*Task statement*:
Please write out only the lines from the line with "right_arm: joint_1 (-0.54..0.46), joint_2" to the line with "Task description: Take", inclusive, exactly as they stand below, without the pictures.

*Provided records*:

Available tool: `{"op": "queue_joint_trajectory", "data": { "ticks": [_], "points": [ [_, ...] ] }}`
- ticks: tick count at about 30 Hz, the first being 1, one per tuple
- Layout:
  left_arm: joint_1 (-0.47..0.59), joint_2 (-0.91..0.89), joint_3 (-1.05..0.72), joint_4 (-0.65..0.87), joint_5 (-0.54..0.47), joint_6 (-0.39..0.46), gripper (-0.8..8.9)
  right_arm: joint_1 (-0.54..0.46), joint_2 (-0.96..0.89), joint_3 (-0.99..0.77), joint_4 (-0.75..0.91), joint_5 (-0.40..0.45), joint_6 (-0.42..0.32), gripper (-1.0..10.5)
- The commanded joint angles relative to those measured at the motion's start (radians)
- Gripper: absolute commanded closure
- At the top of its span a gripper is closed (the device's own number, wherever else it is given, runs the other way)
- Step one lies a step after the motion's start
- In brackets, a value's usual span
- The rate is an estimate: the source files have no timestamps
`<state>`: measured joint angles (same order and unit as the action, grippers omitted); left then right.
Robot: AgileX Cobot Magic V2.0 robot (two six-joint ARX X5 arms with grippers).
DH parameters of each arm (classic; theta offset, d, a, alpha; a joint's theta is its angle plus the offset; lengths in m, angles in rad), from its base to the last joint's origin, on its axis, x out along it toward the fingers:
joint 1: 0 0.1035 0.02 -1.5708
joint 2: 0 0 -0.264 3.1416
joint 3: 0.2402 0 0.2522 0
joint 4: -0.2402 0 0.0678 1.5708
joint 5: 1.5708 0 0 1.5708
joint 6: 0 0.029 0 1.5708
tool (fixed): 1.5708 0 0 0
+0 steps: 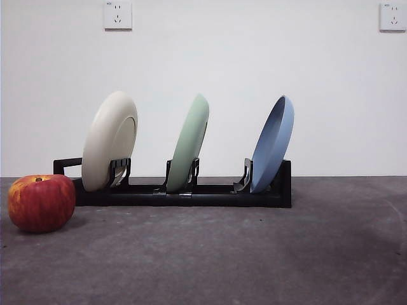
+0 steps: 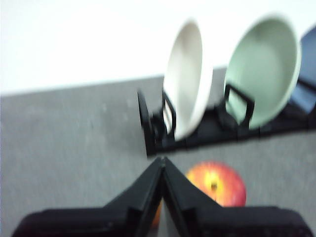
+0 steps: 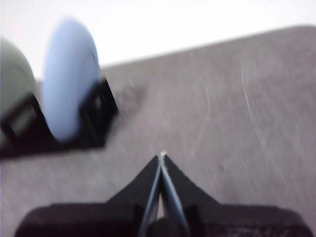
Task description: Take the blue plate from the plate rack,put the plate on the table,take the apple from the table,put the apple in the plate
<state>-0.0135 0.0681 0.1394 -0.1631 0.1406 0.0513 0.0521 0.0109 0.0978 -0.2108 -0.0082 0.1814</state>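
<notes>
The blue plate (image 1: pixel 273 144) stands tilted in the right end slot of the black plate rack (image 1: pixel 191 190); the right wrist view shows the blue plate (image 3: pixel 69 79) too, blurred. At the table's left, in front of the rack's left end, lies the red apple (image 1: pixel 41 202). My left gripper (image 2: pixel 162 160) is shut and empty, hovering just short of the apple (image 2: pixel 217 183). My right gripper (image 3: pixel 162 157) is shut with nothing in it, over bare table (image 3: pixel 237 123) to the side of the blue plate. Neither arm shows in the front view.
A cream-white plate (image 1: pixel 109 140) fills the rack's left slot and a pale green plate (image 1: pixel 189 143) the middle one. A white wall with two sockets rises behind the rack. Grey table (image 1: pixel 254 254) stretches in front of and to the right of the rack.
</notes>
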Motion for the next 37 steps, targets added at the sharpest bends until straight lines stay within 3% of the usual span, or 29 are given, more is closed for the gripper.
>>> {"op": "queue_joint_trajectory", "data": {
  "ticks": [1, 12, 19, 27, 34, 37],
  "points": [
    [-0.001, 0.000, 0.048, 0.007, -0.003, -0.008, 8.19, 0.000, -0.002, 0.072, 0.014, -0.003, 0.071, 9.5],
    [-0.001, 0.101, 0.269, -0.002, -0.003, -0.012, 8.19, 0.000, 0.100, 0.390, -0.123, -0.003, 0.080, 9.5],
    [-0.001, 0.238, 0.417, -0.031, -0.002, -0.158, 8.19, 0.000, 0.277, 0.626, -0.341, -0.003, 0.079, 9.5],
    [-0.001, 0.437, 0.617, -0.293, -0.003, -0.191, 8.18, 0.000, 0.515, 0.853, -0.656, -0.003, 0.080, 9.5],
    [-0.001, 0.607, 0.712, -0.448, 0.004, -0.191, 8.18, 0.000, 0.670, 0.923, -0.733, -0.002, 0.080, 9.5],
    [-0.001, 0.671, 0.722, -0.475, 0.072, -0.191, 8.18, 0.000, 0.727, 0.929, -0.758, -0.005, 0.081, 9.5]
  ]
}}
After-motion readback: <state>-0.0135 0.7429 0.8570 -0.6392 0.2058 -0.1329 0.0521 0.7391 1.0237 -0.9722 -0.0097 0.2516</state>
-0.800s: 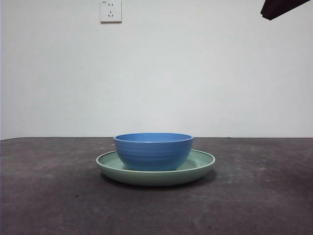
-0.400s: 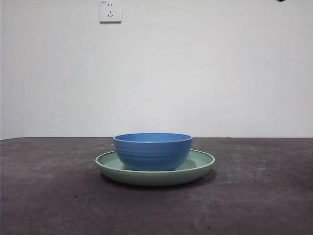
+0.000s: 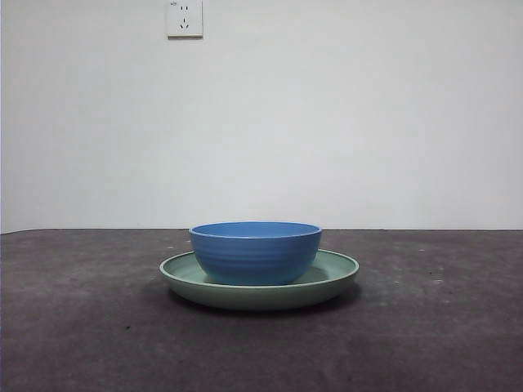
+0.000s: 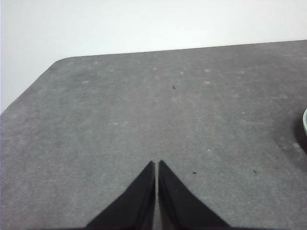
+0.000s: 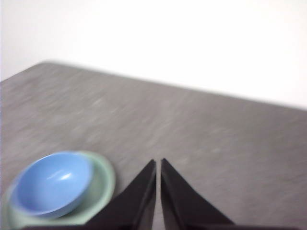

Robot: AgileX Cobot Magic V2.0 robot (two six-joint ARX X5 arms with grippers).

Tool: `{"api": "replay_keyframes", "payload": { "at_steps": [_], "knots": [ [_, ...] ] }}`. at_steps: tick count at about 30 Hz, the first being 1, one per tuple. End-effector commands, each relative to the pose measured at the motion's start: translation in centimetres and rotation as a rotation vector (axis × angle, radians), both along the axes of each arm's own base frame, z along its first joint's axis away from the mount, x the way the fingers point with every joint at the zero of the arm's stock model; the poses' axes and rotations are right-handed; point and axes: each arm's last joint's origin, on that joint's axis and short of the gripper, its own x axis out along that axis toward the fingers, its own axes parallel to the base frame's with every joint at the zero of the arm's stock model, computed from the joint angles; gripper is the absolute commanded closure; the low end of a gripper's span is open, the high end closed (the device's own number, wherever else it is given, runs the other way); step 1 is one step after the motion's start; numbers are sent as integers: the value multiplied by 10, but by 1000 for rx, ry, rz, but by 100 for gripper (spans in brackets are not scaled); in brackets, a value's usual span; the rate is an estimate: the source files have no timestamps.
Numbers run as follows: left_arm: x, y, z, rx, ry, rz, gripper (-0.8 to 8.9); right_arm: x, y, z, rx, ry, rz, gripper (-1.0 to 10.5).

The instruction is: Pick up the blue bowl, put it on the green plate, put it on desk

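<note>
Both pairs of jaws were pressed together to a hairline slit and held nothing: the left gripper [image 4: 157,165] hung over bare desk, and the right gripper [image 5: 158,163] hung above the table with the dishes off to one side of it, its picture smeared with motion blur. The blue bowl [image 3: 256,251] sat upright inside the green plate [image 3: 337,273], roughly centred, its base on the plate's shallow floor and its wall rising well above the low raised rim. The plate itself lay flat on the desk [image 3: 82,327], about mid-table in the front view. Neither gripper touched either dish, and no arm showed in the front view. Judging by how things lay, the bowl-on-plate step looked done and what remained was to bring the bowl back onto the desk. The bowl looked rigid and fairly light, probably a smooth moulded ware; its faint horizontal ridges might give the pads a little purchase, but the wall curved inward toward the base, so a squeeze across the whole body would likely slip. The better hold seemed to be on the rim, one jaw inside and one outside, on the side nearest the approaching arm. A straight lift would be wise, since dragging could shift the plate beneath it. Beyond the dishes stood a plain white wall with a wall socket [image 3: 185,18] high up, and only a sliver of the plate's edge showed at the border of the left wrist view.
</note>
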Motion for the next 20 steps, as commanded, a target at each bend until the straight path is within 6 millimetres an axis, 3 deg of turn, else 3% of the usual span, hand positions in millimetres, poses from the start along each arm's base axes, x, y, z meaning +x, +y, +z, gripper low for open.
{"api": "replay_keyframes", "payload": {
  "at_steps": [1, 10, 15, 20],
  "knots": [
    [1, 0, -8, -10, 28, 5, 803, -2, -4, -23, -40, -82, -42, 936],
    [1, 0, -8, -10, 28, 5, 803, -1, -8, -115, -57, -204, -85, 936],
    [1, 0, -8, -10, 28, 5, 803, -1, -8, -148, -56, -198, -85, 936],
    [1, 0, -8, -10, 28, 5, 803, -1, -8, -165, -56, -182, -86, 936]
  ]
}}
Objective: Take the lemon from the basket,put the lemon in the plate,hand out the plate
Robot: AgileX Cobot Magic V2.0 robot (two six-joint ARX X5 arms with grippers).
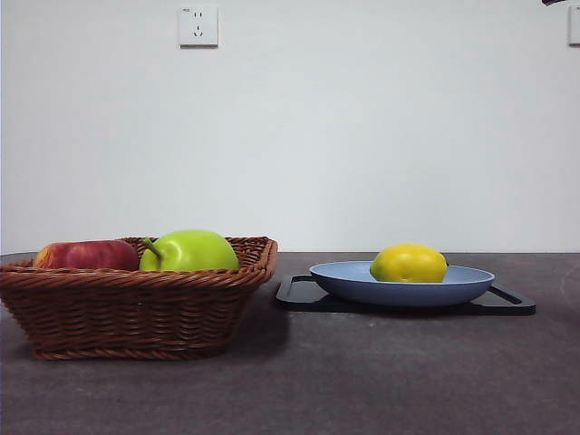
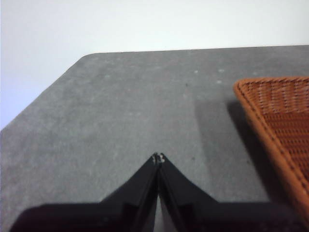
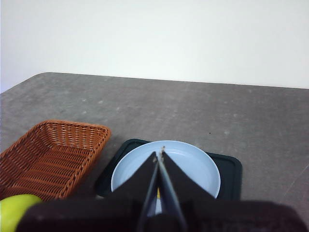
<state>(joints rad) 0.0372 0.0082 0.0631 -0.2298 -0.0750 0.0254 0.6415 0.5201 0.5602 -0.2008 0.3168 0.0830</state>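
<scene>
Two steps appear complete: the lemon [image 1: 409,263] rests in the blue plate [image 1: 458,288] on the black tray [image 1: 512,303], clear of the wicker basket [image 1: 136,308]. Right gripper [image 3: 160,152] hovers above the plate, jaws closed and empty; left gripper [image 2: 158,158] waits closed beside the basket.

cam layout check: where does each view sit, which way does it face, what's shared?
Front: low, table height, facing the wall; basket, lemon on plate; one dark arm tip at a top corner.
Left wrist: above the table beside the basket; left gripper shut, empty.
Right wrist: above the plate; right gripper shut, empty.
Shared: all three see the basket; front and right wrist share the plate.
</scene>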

*Exercise result*:
  right_arm: joint_1 (-0.54..0.46), joint_2 (-0.96..0.89), joint_3 (-0.99..0.77), joint_4 (-0.75..0.91), joint_5 (-0.40..0.45), joint_6 (-0.42..0.32), gripper (-1.0..10.5)
- The commanded joint angles relative to those measured at the motion's start (radians)
- Gripper: absolute commanded closure
- At the top of its span a gripper is closed (the device's own number, wherever else it is given, runs the other way)
- Step one lies a step after the motion's start
- In brackets, a value's usual span
- The rate is an estimate: the source files have no timestamps
`<state>`: measured joint angles (same order and unit as the action, grippers omitted); left then right.
Robot: AgileX Cobot Magic V2.0 robot (two six-joint ARX X5 arms with grippers).
DH parameters of each arm (classic; theta offset, d, a, alpha; a joint's theta is its angle plus the offset; lengths in m, angles in rad), from its base to the last joint's origin, on its axis, x out along it toward the fingers:
joint 1: 0 0.1035 0.02 -1.5708
joint 2: 0 0 -0.264 3.1416
joint 3: 0.2402 0 0.2522 0
joint 4: -0.2402 0 0.0678 1.5708
joint 5: 1.5708 0 0 1.5708
joint 6: 0 0.029 0 1.5708
tool (fixed): 1.5708 0 0 0
+0 steps: 
+0 steps: 
+0 steps: 
Task description: Take the blue plate from the plate rack,put the plate on the table,take the apple from the table,put the apple in the plate

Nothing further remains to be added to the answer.